RECORDED DATA:
----

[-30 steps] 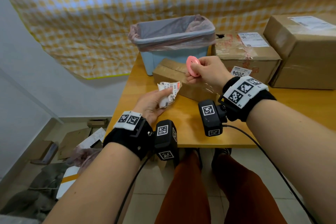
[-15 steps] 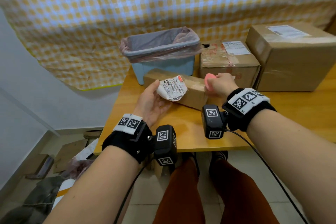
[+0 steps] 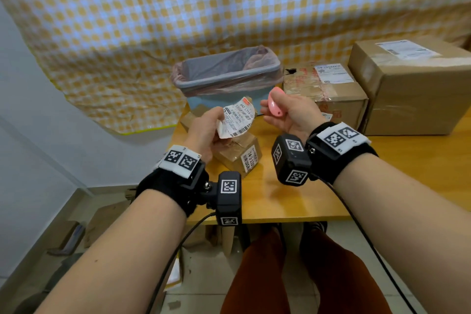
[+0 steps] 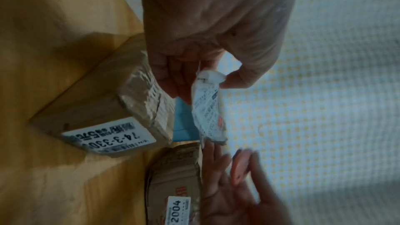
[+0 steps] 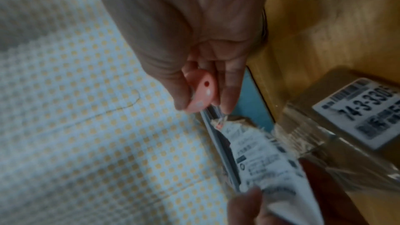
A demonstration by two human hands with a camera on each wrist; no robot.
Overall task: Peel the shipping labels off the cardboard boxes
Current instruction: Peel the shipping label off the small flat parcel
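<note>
My left hand [image 3: 206, 130] pinches a peeled, crumpled white shipping label [image 3: 237, 120] and holds it up in the air over a small cardboard box [image 3: 238, 155]. The same label [image 4: 207, 109] hangs from thumb and fingers in the left wrist view. My right hand [image 3: 285, 112] grips a small pink tool [image 3: 274, 103] between thumb and fingers, just right of the label. The pink tool [image 5: 201, 91] nearly touches the label [image 5: 266, 158] in the right wrist view. The small box carries a side sticker [image 3: 248, 159] reading 74-3-330.
A blue bin [image 3: 226, 76] lined with a pink bag stands behind my hands on the wooden table [image 3: 305, 186]. A medium taped box [image 3: 328, 94] and a large box [image 3: 413, 89] at the right both bear white labels. Cardboard scraps lie on the floor at lower left.
My left hand has lifted the peeled label up off the small box. My right hand has come up and toward the label with the pink tool.
</note>
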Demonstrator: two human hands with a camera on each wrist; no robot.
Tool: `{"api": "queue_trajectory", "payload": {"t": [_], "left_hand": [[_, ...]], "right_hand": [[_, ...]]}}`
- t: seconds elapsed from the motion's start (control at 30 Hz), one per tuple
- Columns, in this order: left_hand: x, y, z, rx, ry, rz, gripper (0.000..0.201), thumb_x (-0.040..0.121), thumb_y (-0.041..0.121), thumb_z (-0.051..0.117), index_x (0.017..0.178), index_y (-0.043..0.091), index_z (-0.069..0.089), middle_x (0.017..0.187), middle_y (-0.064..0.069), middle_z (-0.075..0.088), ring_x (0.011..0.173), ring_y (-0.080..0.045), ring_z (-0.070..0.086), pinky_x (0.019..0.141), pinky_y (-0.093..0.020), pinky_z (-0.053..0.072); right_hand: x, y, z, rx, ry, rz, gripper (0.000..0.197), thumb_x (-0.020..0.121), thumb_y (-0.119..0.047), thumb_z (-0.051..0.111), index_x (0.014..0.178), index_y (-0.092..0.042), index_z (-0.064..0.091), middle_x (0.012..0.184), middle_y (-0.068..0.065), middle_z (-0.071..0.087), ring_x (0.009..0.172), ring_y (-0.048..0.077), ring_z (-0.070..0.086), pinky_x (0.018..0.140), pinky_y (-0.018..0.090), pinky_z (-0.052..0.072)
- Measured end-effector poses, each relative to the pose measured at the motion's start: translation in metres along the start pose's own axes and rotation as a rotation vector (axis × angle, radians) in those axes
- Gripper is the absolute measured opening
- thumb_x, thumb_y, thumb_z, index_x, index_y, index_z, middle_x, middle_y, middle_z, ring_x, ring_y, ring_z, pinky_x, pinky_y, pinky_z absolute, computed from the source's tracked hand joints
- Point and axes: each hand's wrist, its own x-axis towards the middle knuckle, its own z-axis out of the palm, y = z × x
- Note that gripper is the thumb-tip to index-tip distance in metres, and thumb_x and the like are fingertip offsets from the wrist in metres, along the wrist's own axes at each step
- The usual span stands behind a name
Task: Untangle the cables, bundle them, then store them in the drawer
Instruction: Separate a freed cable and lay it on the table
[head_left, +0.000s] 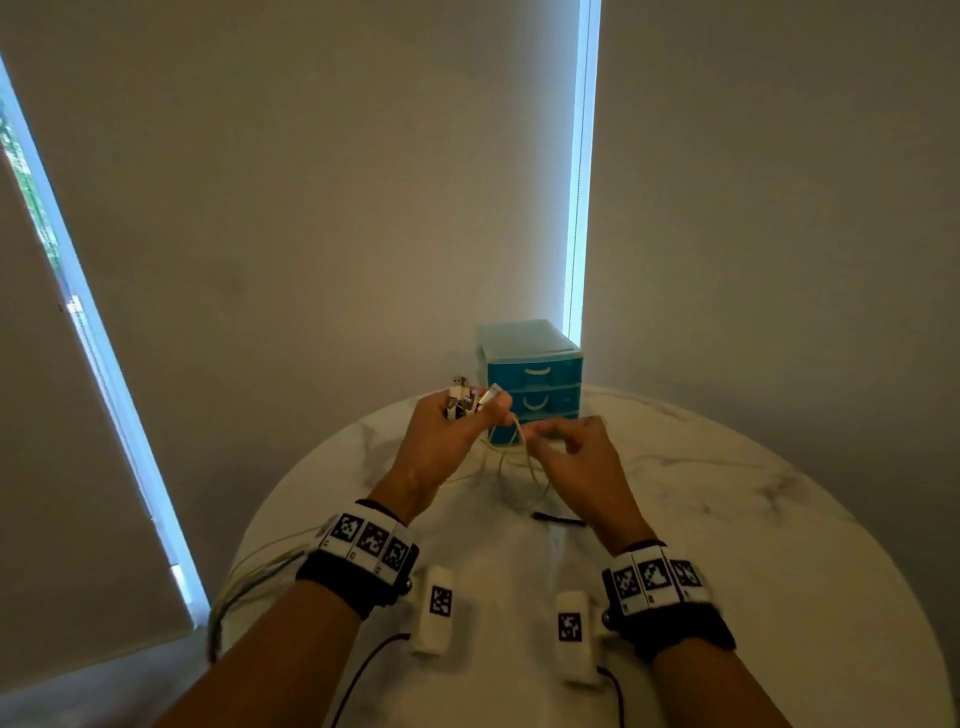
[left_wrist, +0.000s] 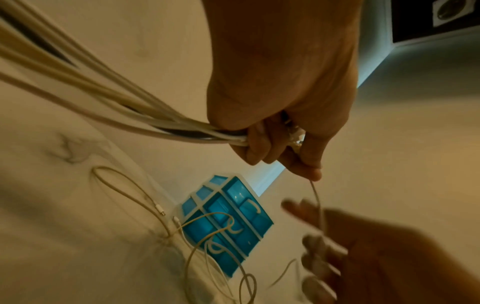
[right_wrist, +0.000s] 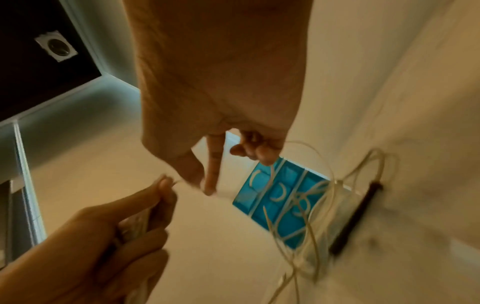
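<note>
My left hand (head_left: 447, 431) squeezes the plug ends of the cables (left_wrist: 109, 107), my right hand (head_left: 576, 457) has loose fingers around one thin cable (left_wrist: 317, 197) over the desk (head_left: 753, 519), so I should pull slowly and not yank the loops.

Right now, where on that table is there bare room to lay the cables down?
The table's right side, past the right hand, looks bare; so does the near left, beside the left hand. It is crowded in the middle: loose cables, a black strap and the drawers behind.
</note>
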Motion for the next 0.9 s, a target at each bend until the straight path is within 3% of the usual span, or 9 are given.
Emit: {"api": "queue_trajectory", "payload": {"t": [0.1, 0.17, 0.27, 0.37, 0.47, 0.57, 0.67, 0.83, 0.9], "left_hand": [[0.000, -0.002, 0.005, 0.003, -0.010, -0.038, 0.024, 0.098, 0.040, 0.074, 0.095, 0.018, 0.083, 0.081, 0.015, 0.077, 0.061, 0.009, 0.060, 0.056, -0.009, 0.044], [0.001, 0.000, 0.007, -0.016, 0.025, -0.058, 0.025, 0.097, 0.043, 0.074, 0.103, 0.019, 0.080, 0.074, 0.018, 0.073, 0.058, 0.008, 0.058, 0.055, -0.012, 0.042], [0.007, 0.001, 0.007, -0.037, 0.135, -0.111, 0.030, 0.100, 0.051, 0.068, 0.104, 0.022, 0.076, 0.081, 0.011, 0.072, 0.057, 0.001, 0.053, 0.053, -0.017, 0.040], [0.011, 0.008, 0.003, -0.181, 0.214, -0.229, 0.045, 0.099, 0.063, 0.061, 0.106, 0.020, 0.074, 0.084, 0.000, 0.060, 0.053, -0.010, 0.041, 0.047, -0.022, 0.035], [0.005, 0.019, 0.010, -0.117, 0.133, -0.238, 0.067, 0.088, 0.084, 0.056, 0.116, 0.026, 0.075, 0.087, -0.001, 0.069, 0.060, -0.026, 0.055, 0.066, -0.028, 0.055], [-0.001, 0.030, 0.022, -0.071, 0.097, -0.161, 0.050, 0.089, 0.070, 0.068, 0.102, 0.023, 0.079, 0.062, 0.016, 0.066, 0.053, -0.001, 0.056, 0.053, -0.019, 0.046], [0.004, 0.034, 0.021, 0.028, 0.216, -0.095, 0.039, 0.095, 0.060, 0.070, 0.088, 0.023, 0.079, 0.075, 0.000, 0.077, 0.068, -0.007, 0.065, 0.060, -0.028, 0.051], [0.016, 0.061, -0.009, -0.140, 0.482, -0.083, 0.048, 0.095, 0.065, 0.066, 0.076, 0.020, 0.070, 0.074, 0.005, 0.070, 0.061, -0.009, 0.055, 0.063, -0.029, 0.044], [0.021, 0.073, -0.026, -0.253, 0.503, -0.048, 0.049, 0.093, 0.066, 0.068, 0.066, 0.025, 0.061, 0.064, 0.007, 0.061, 0.050, -0.007, 0.044, 0.053, -0.026, 0.036]], "right_hand": [[-0.003, -0.003, 0.011, 0.179, -0.049, 0.049, 0.027, 0.111, -0.036, 0.056, 0.117, -0.020, 0.077, 0.121, -0.006, 0.066, 0.112, 0.005, 0.063, 0.084, 0.014, 0.045], [-0.004, -0.001, 0.013, 0.240, -0.088, 0.078, 0.041, 0.115, -0.040, 0.046, 0.106, -0.014, 0.076, 0.097, -0.009, 0.074, 0.087, 0.005, 0.067, 0.075, 0.015, 0.048], [-0.005, 0.004, 0.014, 0.311, -0.089, 0.086, 0.045, 0.115, -0.043, 0.042, 0.103, -0.009, 0.068, 0.066, -0.016, 0.057, 0.060, 0.007, 0.049, 0.056, 0.019, 0.044], [-0.003, 0.005, 0.013, 0.347, -0.031, 0.096, 0.042, 0.114, -0.047, 0.042, 0.103, -0.016, 0.068, 0.067, -0.014, 0.051, 0.058, 0.005, 0.042, 0.053, 0.020, 0.039], [-0.005, 0.000, 0.019, 0.363, -0.062, 0.069, 0.040, 0.114, -0.048, 0.044, 0.104, -0.020, 0.071, 0.074, -0.014, 0.058, 0.062, 0.003, 0.047, 0.056, 0.018, 0.041], [-0.013, -0.009, 0.030, 0.338, -0.205, 0.079, 0.038, 0.112, -0.048, 0.049, 0.099, -0.022, 0.074, 0.076, -0.012, 0.060, 0.065, 0.003, 0.052, 0.058, 0.018, 0.044], [-0.018, -0.012, 0.030, 0.285, -0.295, 0.079, 0.034, 0.098, -0.057, 0.068, 0.099, -0.023, 0.076, 0.081, -0.006, 0.069, 0.072, 0.009, 0.063, 0.067, 0.023, 0.053], [-0.004, 0.011, 0.004, 0.052, 0.046, 0.042, 0.009, 0.088, -0.027, 0.088, 0.088, -0.030, 0.080, 0.091, -0.010, 0.074, 0.091, 0.000, 0.066, 0.077, 0.010, 0.047], [0.002, 0.026, -0.011, -0.032, 0.317, 0.121, 0.010, 0.090, -0.026, 0.084, 0.089, -0.034, 0.079, 0.100, -0.004, 0.068, 0.097, 0.010, 0.064, 0.079, 0.022, 0.048]]}}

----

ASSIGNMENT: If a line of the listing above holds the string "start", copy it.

WRITTEN RESPONSE:
- t: seconds elapsed from the motion's start (control at 30 Hz), one per tuple
- Measured end-effector poses, each relative to the pose measured at the motion's start: translation in metres along the start pose's own axes and rotation as a rotation vector (axis × angle, radians) in those axes

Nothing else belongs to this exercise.